Dataset entries
%%
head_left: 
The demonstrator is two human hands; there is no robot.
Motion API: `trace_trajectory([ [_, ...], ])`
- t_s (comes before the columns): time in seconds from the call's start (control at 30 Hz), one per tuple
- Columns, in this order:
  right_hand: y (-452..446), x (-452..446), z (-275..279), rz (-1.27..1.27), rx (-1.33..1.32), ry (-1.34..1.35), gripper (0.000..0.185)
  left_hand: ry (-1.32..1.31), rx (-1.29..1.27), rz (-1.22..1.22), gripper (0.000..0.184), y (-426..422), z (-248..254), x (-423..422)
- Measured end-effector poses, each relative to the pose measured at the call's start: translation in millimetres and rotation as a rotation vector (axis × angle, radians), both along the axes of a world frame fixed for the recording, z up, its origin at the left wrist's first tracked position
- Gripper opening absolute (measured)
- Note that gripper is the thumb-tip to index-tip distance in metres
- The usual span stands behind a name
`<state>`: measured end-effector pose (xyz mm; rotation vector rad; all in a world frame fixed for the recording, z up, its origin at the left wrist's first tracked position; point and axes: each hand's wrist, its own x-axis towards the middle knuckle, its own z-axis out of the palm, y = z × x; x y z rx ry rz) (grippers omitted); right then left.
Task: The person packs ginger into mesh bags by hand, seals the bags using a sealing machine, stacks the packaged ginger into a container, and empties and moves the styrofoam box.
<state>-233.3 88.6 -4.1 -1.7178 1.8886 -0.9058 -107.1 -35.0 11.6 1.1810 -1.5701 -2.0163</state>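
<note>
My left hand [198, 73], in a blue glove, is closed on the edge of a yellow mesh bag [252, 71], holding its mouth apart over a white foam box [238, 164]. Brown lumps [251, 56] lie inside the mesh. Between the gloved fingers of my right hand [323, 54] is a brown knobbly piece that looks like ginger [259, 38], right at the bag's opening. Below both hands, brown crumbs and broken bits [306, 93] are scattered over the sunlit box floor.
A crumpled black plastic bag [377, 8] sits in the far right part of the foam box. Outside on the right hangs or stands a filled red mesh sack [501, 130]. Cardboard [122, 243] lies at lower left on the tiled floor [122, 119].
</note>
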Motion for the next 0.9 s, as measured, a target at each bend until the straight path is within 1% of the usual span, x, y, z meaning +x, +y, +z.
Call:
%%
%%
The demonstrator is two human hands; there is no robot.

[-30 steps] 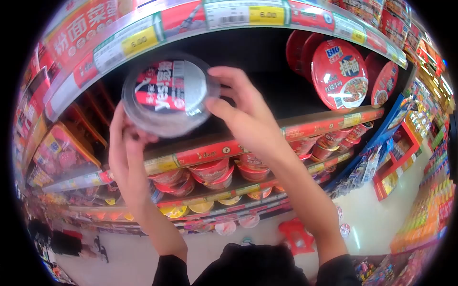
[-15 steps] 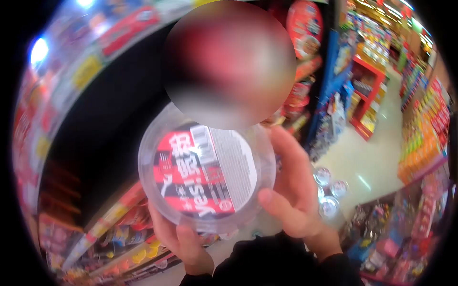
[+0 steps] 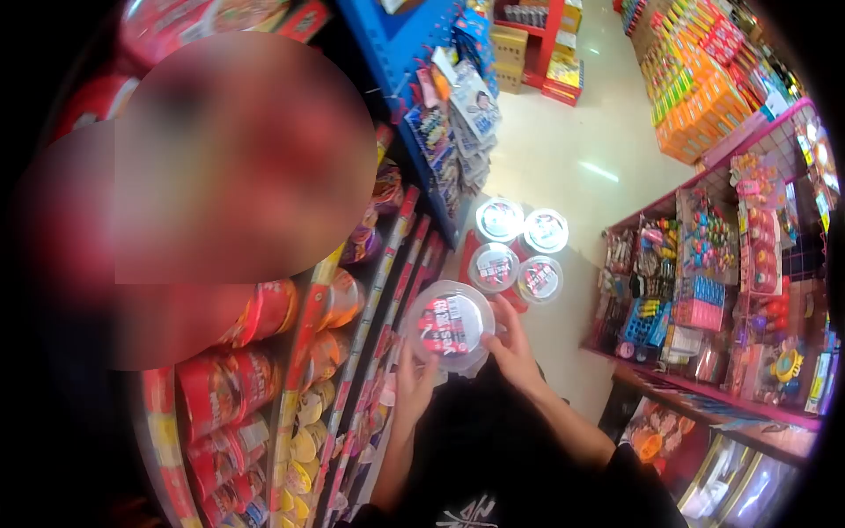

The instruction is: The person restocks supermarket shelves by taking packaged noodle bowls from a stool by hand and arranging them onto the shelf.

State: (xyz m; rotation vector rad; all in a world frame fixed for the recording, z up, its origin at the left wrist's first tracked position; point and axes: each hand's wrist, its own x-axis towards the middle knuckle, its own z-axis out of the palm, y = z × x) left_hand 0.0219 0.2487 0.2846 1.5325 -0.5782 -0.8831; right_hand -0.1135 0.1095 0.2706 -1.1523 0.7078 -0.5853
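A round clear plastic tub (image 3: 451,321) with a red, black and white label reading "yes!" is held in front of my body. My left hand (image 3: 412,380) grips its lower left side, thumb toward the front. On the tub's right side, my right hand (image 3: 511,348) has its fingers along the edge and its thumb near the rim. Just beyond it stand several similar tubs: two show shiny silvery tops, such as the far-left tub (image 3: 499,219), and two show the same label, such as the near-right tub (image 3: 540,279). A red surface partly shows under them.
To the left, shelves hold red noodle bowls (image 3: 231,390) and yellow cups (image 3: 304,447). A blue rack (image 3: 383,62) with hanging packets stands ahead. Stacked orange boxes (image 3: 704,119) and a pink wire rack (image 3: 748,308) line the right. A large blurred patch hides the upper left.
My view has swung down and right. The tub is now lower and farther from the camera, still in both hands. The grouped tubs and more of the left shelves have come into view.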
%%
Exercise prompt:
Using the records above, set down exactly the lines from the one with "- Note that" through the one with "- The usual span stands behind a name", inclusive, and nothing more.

Result of the task:
- Note that gripper is the thumb-tip to index-tip distance in metres
- The usual span stands behind a name

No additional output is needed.